6. Accountability, accountability, accountability. Periodic check-ins allow a couple to ensure they’re still on track with income, spending and savings.

In addition, it reinforces the transparency so either of you can see if something’s going awry and make adjustments.

Tale of two relationships

Of course, finances are merely one aspect of many that go into a successful relationship, but they can help smooth the edges on other fronts as well.

Consider one of Bridges’ acquaintances who was in her mid-30s when her husband died suddenly. Because the couple had talked through their circumstances and addressed life insurance needs eight years earlier, the young widow knew that her immediate expenses and their daughter’s education needs were covered.

“The stress of figuring out what to do next while paying the bills, providing for their daughter’s education and keeping a roof over their heads was removed,” Bridges said.

Conversely, Bridges was once approached by a woman who, in the course of her divorce proceedings, discovered that her husband had gambled away all but her retirement savings and run up considerable debt. Because he was an accountant, he’d always managed the family books, which allowed him to hide his addiction—and its impact on their finances—for years.
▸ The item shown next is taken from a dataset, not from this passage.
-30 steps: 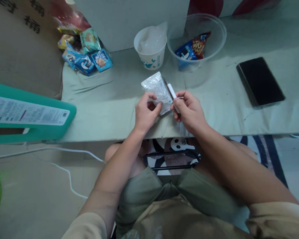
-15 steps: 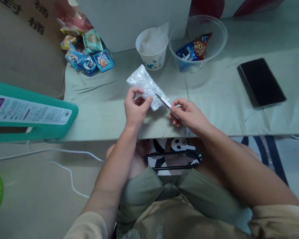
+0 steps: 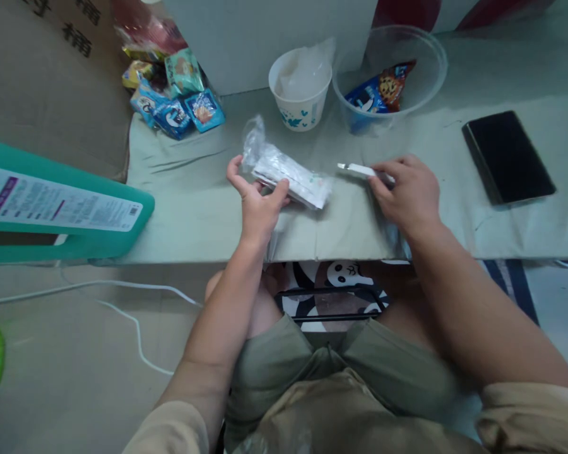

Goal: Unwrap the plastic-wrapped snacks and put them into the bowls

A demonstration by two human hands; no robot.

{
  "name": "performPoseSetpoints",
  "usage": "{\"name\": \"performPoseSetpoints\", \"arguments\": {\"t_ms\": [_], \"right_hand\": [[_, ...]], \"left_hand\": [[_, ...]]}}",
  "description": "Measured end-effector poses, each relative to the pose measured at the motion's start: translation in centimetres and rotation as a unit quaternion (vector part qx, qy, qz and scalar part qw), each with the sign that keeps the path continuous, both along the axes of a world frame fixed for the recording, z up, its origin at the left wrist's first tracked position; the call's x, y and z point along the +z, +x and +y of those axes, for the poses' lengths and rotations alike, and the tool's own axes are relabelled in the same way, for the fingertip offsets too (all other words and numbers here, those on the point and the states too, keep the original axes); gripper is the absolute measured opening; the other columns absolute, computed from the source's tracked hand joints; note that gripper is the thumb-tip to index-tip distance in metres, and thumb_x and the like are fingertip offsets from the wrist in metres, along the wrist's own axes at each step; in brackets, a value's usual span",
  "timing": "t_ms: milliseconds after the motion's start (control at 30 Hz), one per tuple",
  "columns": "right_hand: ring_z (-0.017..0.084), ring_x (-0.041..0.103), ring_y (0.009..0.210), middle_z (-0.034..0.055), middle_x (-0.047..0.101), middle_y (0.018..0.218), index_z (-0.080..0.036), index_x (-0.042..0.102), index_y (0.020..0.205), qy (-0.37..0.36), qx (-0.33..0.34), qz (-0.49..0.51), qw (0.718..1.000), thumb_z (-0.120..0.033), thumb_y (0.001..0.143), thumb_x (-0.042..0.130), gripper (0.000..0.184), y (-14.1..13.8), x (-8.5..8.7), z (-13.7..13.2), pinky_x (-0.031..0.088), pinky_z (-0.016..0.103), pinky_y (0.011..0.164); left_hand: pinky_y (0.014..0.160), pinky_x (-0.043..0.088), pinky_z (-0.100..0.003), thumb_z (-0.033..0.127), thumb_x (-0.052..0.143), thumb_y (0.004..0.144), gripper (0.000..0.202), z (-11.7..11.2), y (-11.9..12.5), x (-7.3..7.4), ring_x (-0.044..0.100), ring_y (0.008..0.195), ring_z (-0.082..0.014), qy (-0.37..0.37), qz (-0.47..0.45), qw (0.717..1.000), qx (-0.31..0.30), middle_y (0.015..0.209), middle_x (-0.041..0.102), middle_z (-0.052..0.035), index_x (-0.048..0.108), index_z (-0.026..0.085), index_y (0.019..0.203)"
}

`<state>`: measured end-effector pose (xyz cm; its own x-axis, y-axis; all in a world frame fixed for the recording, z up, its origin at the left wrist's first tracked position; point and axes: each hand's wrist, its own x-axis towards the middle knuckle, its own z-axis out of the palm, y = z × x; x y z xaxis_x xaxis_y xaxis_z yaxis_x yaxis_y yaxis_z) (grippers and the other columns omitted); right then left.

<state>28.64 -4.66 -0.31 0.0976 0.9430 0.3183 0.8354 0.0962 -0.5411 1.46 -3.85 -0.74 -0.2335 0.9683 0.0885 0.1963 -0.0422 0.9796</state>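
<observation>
Over the table's near part, my left hand (image 3: pixel 258 198) grips a bubble-wrap package (image 3: pixel 296 176) between thumb and fingers. The package is clear and crinkled, with something flat and white in it and a loose plastic flap at its upper left. To its right, my right hand (image 3: pixel 409 192) is closed round a slim white utility knife (image 3: pixel 360 169). The knife's tip points left toward the package, with a gap between them. My right palm hides the rear of the knife.
Behind the package stand a paper cup (image 3: pixel 300 110) with plastic in it and a clear bowl (image 3: pixel 435 79) holding snack packets. Wrapped snacks (image 3: pixel 173 113) lie at the back left, near a green container (image 3: pixel 137 217). A black phone-like device (image 3: pixel 508 157) rests at the right.
My right hand has drawn the knife away from the package, up and to the right. My left hand has tilted the package, and its plastic flap now stands up at the left end.
</observation>
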Motion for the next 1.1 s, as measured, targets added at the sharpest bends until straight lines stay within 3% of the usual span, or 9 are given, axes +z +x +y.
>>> {"name": "performPoseSetpoints", "arguments": {"t_ms": [167, 267, 400, 533, 600, 700, 833, 967, 1100], "right_hand": [[0.039, 0.056, 0.114, 0.0219, 0.065, 0.115, -0.018, 0.072, 0.115, 0.048, -0.071, -0.02, 0.996, -0.027, 0.086, 0.061, 0.033, 0.2, 0.7, -0.3, 0.039, 0.059, 0.099], [0.035, 0.06, 0.113, 0.0199, 0.066, 0.119, -0.018, 0.066, 0.124, 0.037, 0.094, 0.027, 0.994, -0.032, 0.087, 0.058, 0.04, -1.6, 1.4, -1.2, 0.044, 0.053, 0.1], [0.033, 0.064, 0.104, 0.0124, 0.071, 0.11, -0.022, 0.064, 0.125, -0.003, 0.201, 0.024, 0.979, -0.037, 0.083, 0.064, 0.045, -4.1, 1.7, -2.1, 0.048, 0.05, 0.094], [0.025, 0.063, 0.082, 0.0058, 0.069, 0.082, -0.026, 0.069, 0.091, -0.027, 0.147, 0.081, 0.985, -0.033, 0.088, 0.058, 0.013, -4.2, 1.8, -1.8, 0.05, 0.043, 0.082], [0.022, 0.061, 0.075, 0.004, 0.067, 0.077, -0.026, 0.066, 0.082, -0.027, 0.095, 0.145, 0.984, -0.034, 0.089, 0.06, 0.013, -3.6, 1.8, -1.4, 0.05, 0.039, 0.076], [0.019, 0.057, 0.062, -0.0003, 0.058, 0.066, -0.025, 0.064, 0.087, -0.031, -0.009, 0.241, 0.97, -0.035, 0.089, 0.063, 0.009, -2.8, 1.7, -0.7, 0.049, 0.036, 0.066], [0.02, 0.062, 0.07, 0.0025, 0.063, 0.08, -0.027, 0.058, 0.107, 0.066, -0.06, 0.316, 0.944, -0.03, 0.09, 0.062, 0.018, -2.7, 2.5, -1.1, 0.051, 0.038, 0.07], [0.025, 0.065, 0.088, 0.0098, 0.069, 0.102, -0.025, 0.06, 0.112, 0.064, 0.065, 0.16, 0.983, -0.036, 0.089, 0.062, 0.026, -3.5, 3.1, -2.9, 0.051, 0.043, 0.082], [0.035, 0.061, 0.109, 0.0126, 0.072, 0.113, -0.024, 0.063, 0.122, -0.039, 0.154, -0.025, 0.987, -0.049, 0.084, 0.068, 0.045, -3.7, 2.0, -3.9, 0.044, 0.052, 0.094]], "left_hand": [[0.08, 0.055, -0.033, 0.042, 0.088, 0.072, 0.077, 0.0, -2.1, 0.7, 0.067, 0.093, -0.0198, 0.043, 0.129, 0.99, 0.04, 0.112, 0.063, -0.0056, 0.044, 0.032, 0.134], [0.084, 0.055, -0.033, 0.043, 0.09, 0.069, 0.072, 1.2, -3.4, 0.3, 0.065, 0.109, -0.0224, 0.088, 0.13, 0.987, 0.041, 0.123, 0.061, -0.0075, 0.049, 0.03, 0.127], [0.072, 0.053, -0.028, 0.049, 0.081, 0.077, 0.046, 2.9, -3.7, 0.2, 0.067, 0.089, -0.0178, 0.064, 0.085, 0.994, 0.007, 0.094, 0.066, -0.0023, 0.055, 0.027, 0.108], [0.054, 0.045, -0.026, 0.055, 0.074, 0.081, 0.037, 3.7, -3.9, 0.9, 0.061, 0.063, -0.0141, -0.005, 0.024, 1.0, 0.012, 0.068, 0.055, 0.002, 0.051, 0.026, 0.084], [0.048, 0.041, -0.025, 0.061, 0.07, 0.081, 0.041, 3.5, -4.2, 1.3, 0.059, 0.057, -0.0132, -0.041, -0.019, 0.999, -0.004, 0.064, 0.052, 0.0023, 0.049, 0.025, 0.08], [0.041, 0.033, -0.024, 0.064, 0.071, 0.077, 0.046, 3.3, -4.7, 1.2, 0.056, 0.052, -0.0118, -0.088, -0.063, 0.994, -0.019, 0.061, 0.051, 0.0026, 0.047, 0.025, 0.075], [0.04, 0.03, -0.024, 0.055, 0.074, 0.076, 0.042, 3.8, -5.6, 0.4, 0.056, 0.052, -0.0123, -0.138, -0.047, 0.987, 0.062, 0.062, 0.051, 0.0018, 0.046, 0.024, 0.073], [0.057, 0.045, -0.026, 0.048, 0.074, 0.08, 0.035, 4.2, -6.0, 0.3, 0.058, 0.071, -0.0144, -0.006, 0.053, 0.988, 0.147, 0.079, 0.054, -0.0001, 0.048, 0.024, 0.083], [0.081, 0.051, -0.03, 0.048, 0.074, 0.084, 0.031, 3.2, -5.0, 1.0, 0.058, 0.096, -0.0191, 0.13, 0.159, 0.975, 0.086, 0.097, 0.055, -0.004, 0.055, 0.024, 0.091]]}}
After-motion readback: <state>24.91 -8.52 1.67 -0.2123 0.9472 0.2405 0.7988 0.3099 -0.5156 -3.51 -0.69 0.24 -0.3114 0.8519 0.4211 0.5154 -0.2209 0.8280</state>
“Given his expertise, she trusted him, but it turns out he had committed financial infidelity as he hid and lied about the reality of their financial situation,” Bridges said.

Never too early to start

To give your relationship a solid financial foundation, start the discussions early. Bridges suggested that you dig into the matter once you sense the relationship is getting serious.

“If you discover signs of irresponsible behavior such as a poor credit profile, a lot of debt, or an abundance of credit card debt, it may impact whether you want to tie the knot now, wait until they get their financial life in order, or even walk away,” she said.

And don’t be afraid to pull in a third party such as a relationship counselor, financial counselor or financial advisor. The objective viewpoint can help each of you unpack your unique perspectives on finances, Bridges said, as well as build the foundation for the future.